Per quanto concerne la preparazione propriamente detta, lo huitlacoche va d’altro canto spesso incontro ad una lunga cottura cui fa seguito l’eliminazione sistematica dell’amido di mais, così da trasformarlo in un’impasto scuro dalla provenienza non facilmente desunta. In questa forma definito, per analogia, “l’oro nero” dei campi coltivati di granturco, esso ha costituito soprattutto nel corso degli ultimi anni una presenza altamente desiderabile, visto il valore sul mercato sensibilmente superiore, a parità di peso, rispetto alle comuni pannocchie di color giallo paglierino. Il che ha portato all’implementazione di una metodologia ben collaudata, d’inoculazione delle spore da parte del contadino mediante l’uso di una semplice siringa, così da incrementare grandemente la probabilità del verificarsi dell’infezione fungina. Il che non risulta d’altra mai effettivamente garantito, vista la rapida risposta immunitaria delle cellule del mais, ragion per cui la coltivazione commerciale di questo prodotto risulta ancora oggi una pratica complessa, così da incrementarne ulteriormente il valore.
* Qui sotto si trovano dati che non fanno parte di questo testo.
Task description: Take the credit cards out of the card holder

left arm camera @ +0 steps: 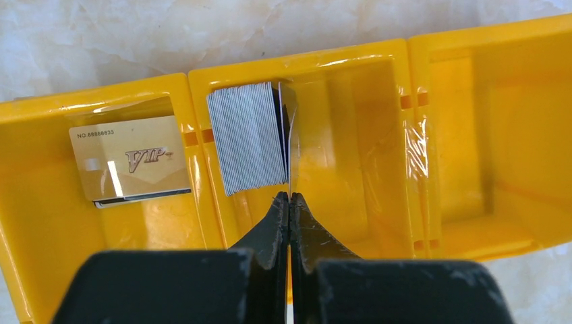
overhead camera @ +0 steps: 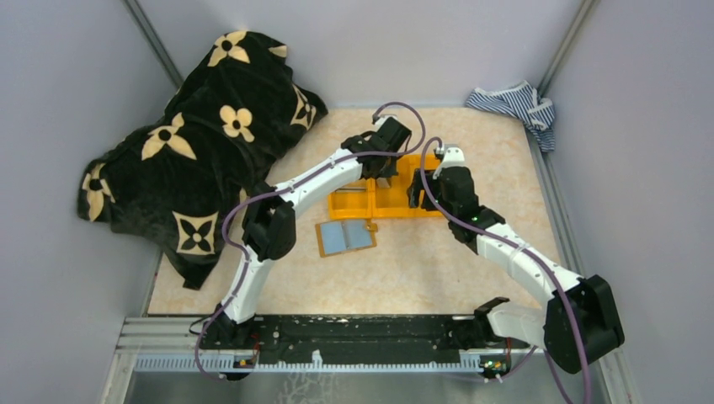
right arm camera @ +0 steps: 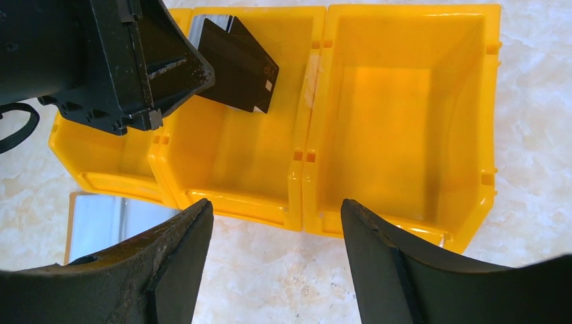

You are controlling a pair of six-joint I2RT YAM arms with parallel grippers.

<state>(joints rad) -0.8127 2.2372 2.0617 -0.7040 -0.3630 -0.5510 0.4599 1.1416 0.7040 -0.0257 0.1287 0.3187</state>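
Orange-tan, the flat folding card holder lies open near the yellow plastic three-compartment bin — the left gripper, clamped on a thin dark card over the middle compartment, seems mid-deposit and must next release it; the right gripper hangs with jaws apart, empty.

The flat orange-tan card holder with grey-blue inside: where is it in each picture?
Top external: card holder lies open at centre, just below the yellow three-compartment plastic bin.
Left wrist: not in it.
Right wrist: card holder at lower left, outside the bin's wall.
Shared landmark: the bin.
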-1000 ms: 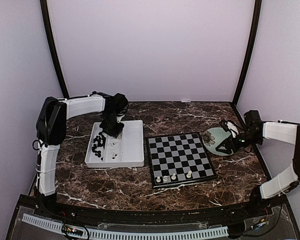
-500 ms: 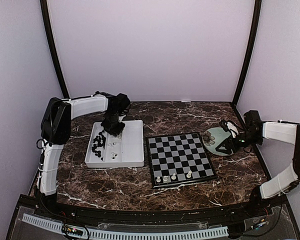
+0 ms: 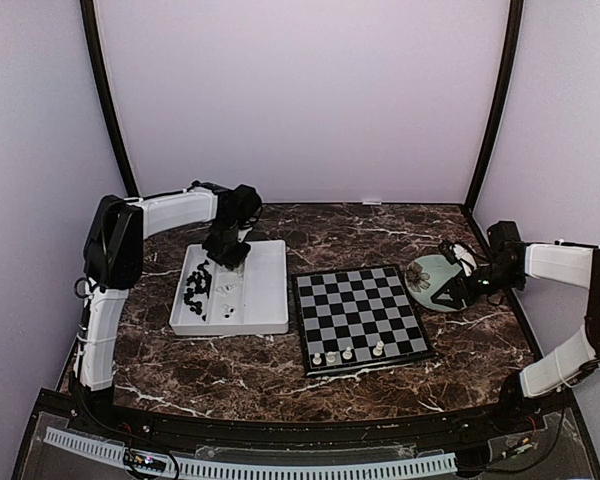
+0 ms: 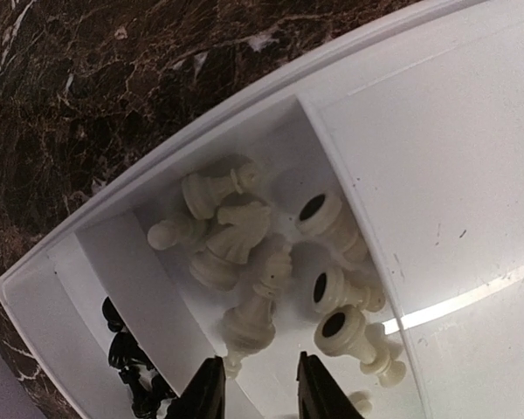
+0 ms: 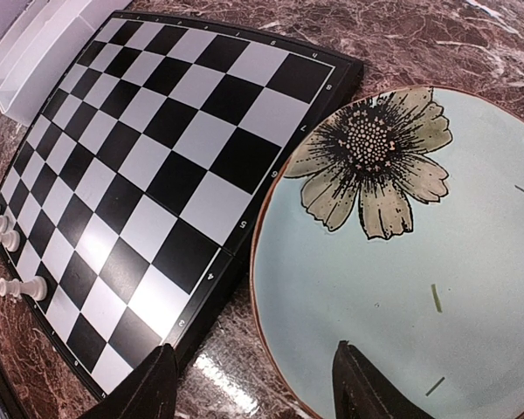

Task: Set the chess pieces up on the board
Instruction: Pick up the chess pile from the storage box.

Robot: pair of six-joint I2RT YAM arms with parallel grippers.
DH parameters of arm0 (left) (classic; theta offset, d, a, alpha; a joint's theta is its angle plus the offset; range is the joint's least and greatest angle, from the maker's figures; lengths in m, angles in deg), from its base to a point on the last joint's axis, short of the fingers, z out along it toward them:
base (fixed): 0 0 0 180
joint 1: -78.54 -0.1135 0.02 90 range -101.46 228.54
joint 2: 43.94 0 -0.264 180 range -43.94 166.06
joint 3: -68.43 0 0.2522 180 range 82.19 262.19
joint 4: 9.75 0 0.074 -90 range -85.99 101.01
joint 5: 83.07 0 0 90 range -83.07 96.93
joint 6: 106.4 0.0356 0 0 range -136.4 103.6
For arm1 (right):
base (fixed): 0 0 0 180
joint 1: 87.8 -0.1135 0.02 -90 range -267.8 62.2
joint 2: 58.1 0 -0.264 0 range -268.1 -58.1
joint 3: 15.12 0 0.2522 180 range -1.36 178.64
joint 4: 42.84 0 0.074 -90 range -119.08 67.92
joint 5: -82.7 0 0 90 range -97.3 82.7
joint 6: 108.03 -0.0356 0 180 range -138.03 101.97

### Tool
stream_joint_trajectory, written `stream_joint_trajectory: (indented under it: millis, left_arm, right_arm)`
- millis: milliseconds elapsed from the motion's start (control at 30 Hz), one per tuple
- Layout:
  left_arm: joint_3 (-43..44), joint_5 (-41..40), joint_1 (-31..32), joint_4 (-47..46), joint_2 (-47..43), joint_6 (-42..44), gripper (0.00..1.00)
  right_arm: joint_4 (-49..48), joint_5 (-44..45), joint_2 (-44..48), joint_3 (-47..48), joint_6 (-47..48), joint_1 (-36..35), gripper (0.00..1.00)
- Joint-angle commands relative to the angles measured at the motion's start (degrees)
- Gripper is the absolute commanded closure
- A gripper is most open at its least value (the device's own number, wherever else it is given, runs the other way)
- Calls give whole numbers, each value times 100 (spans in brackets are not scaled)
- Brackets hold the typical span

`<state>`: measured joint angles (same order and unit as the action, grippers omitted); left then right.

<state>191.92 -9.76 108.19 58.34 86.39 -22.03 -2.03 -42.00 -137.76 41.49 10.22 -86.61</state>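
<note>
Left wrist: white pieces [image 4: 244,253] beside part-open left claw [image 4: 260,388]; right claw [image 5: 255,384] wide; both empty

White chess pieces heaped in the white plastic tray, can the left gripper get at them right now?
Probably yes: the left gripper hangs just above the white chess pieces, jaws parted, with nothing in between.

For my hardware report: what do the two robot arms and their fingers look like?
The left arm and the right arm have smooth white link covers joined by bulky black joints. Some thin black cables loop beside the left arm's lower link. The left fingers and right fingers are plain matte black, without visible markings.
</note>
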Motion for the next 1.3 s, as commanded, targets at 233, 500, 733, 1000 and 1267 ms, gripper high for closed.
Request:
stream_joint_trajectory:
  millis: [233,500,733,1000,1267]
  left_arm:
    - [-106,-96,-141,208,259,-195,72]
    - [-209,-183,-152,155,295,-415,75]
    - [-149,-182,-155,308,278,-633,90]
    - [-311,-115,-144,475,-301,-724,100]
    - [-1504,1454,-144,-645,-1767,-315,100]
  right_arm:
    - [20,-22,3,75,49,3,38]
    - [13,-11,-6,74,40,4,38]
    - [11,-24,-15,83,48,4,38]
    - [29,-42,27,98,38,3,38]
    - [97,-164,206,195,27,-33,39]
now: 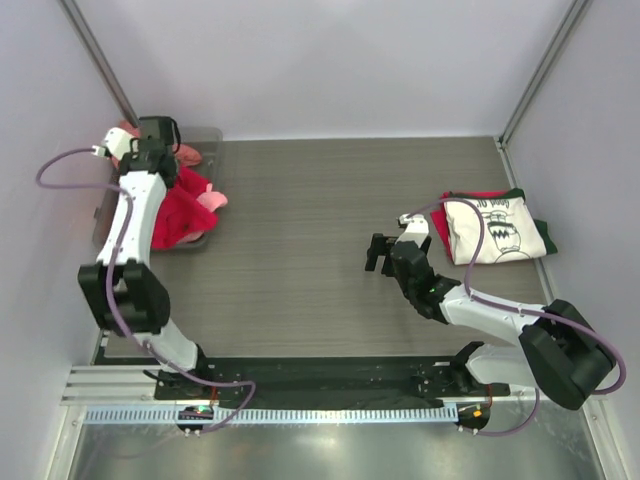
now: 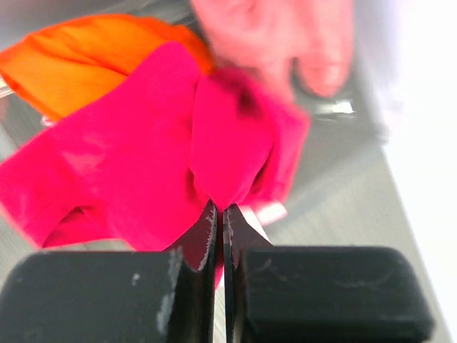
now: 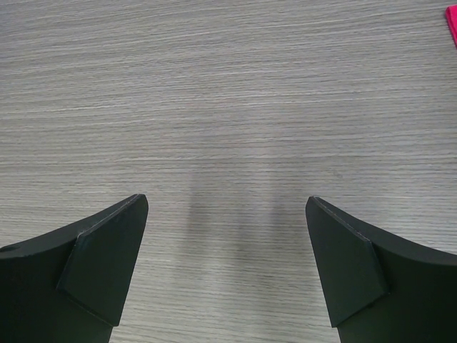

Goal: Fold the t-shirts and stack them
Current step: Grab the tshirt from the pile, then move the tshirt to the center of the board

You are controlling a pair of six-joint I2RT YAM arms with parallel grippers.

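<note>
Crimson t-shirt (image 2: 136, 179) in bin (image 1: 214, 140) beside orange t-shirt (image 2: 86, 57) | left tool (image 2: 220, 223) clamped on crimson | right tool (image 3: 225, 202) apart

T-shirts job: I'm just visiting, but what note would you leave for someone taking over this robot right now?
Left gripper: shut on the crimson-red cloth t-shirt, over the clear grey plastic bin.
Right gripper: open, empty, above the grey wood-grain table.
Done: cream dark-printed t-shirt folded on a stack, red shirt and dark green shirt beneath.
To do: fold the crimson one, the orange t-shirt and pink cloth by it.
</note>
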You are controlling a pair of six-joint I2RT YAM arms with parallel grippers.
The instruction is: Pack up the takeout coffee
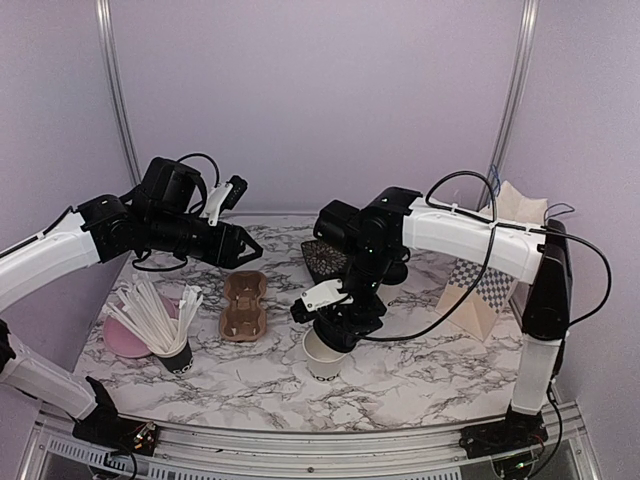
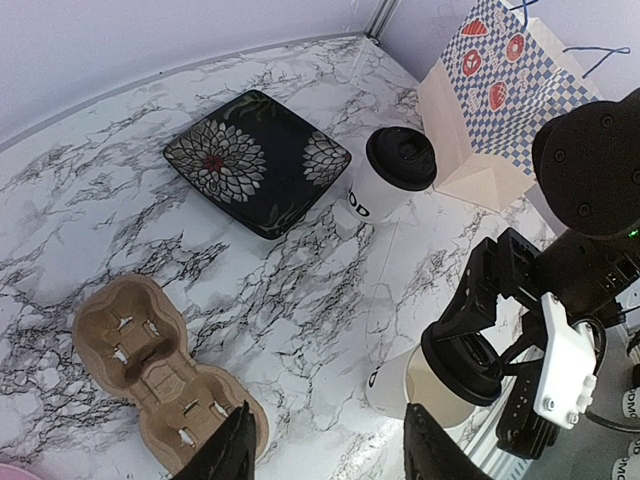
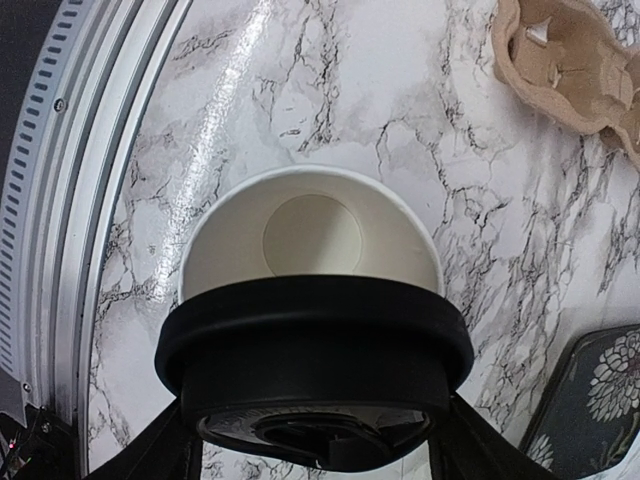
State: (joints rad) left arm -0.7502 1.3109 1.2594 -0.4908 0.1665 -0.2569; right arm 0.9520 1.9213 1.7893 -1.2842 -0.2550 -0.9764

Guardare al vero ed innegabile valore delle cose può essere del resto definito come la pulsione a muoversi al di là delle apparenze, il che risulta vero nei rapporti umani così come, in plurime determinate circostanze, nella necessaria interconnessione tra uomo e natura. Noi stessi alla ricerca, pressoché costante, di un benessere che tende a risultare dalla costante cooperazione di un esercito di cose microscopiche, batteri più o meno benefici, macchine biologiche all’interno di un organismo complesso. Ragion per cui le leggi che accomunano bellezza e bontà non sono che strutture artificiali, facili da demolire almeno quanto la ripetuta modularità di una pianta che produce i propri semi in file ordinate. Facile preda di sinistre, per quanto encomiabili, presenze ai margini della reale consapevolezza dell’esistenza.